*** Begin section ***

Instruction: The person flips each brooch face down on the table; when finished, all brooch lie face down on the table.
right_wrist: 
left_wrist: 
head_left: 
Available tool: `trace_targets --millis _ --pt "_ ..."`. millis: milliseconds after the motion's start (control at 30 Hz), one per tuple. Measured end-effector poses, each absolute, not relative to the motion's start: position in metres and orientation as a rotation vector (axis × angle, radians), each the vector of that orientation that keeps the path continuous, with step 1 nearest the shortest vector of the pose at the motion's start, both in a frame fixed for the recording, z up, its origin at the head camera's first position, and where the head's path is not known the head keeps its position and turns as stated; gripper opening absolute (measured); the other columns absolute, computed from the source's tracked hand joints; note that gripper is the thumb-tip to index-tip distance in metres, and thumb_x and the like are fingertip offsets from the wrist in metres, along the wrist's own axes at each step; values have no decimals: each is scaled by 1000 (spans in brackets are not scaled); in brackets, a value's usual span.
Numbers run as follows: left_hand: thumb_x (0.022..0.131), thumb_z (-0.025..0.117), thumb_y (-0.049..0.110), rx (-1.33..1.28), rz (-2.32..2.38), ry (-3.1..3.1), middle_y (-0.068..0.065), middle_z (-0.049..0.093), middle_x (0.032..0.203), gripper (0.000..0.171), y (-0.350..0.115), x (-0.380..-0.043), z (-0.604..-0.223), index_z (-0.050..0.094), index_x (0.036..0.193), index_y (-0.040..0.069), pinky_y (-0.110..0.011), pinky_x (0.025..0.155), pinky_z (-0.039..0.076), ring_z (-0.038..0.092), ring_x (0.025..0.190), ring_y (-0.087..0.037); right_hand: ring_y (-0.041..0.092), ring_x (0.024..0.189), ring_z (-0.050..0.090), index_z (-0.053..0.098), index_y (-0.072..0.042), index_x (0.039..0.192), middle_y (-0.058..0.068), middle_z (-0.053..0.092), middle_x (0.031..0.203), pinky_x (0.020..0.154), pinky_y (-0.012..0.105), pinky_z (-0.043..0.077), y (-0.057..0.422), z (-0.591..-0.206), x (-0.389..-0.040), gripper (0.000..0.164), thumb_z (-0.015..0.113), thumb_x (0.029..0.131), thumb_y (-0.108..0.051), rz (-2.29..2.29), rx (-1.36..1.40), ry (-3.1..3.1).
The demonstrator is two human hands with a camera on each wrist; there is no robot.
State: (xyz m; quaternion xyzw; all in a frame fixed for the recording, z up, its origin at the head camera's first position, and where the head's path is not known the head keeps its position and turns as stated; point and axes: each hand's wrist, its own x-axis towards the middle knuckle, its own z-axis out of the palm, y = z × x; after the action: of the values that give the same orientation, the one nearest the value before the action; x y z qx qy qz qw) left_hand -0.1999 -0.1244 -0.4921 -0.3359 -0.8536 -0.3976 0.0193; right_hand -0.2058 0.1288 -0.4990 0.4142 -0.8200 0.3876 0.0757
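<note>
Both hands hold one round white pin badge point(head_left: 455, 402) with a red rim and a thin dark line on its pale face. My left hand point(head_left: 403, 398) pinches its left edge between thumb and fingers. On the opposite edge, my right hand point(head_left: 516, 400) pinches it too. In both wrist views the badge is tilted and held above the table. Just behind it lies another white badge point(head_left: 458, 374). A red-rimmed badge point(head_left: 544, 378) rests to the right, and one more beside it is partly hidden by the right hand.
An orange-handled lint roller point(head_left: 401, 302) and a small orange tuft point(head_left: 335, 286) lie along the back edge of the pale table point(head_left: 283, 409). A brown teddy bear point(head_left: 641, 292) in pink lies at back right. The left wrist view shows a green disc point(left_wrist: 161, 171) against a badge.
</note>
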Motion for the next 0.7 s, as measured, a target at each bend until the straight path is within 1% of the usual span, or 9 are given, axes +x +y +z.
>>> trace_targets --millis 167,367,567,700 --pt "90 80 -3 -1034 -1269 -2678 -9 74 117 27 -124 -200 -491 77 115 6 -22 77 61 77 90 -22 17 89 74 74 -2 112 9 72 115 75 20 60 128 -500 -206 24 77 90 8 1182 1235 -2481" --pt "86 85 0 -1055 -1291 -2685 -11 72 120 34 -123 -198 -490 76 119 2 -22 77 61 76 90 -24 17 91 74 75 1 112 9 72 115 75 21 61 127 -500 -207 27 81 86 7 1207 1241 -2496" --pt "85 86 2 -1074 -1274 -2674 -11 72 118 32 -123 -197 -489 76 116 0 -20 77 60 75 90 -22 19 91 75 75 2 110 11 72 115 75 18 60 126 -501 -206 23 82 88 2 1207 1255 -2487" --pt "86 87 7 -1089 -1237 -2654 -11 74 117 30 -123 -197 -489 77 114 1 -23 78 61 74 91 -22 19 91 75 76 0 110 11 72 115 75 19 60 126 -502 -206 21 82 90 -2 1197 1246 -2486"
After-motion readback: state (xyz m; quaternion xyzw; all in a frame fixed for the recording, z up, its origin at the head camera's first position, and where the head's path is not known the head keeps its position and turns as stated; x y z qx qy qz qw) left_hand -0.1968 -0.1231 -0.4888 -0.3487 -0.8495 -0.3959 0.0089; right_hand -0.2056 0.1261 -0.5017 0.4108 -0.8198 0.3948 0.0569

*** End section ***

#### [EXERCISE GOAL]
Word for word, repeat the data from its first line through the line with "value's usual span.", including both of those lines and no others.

#### [RESULT OF THE TASK]
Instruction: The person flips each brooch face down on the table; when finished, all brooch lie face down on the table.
right_wrist: 
left_wrist: 
head_left: 
Available tool: `trace_targets --millis _ --pt "_ ..."`. millis: milliseconds after the motion's start (control at 30 Hz), one per tuple. Measured end-effector poses, each absolute, not relative to the motion's start: position in metres and orientation as a rotation vector (axis × angle, radians), each the vector of that orientation that keeps the path continuous, with step 1 nearest the shortest vector of the pose at the motion's start, both in a frame fixed for the recording, z up, its origin at the head camera's first position, and where the head's path is not known the head keeps its position and turns as stated; gripper opening absolute (measured); the other columns absolute, computed from the source's tracked hand joints; note that gripper is the thumb-tip to index-tip distance in metres, and thumb_x and the like are fingertip offsets from the wrist in metres, along the wrist's own axes at each step; values have no decimals: each is scaled by 1000 (spans in brackets are not scaled); in brackets, a value's usual span.

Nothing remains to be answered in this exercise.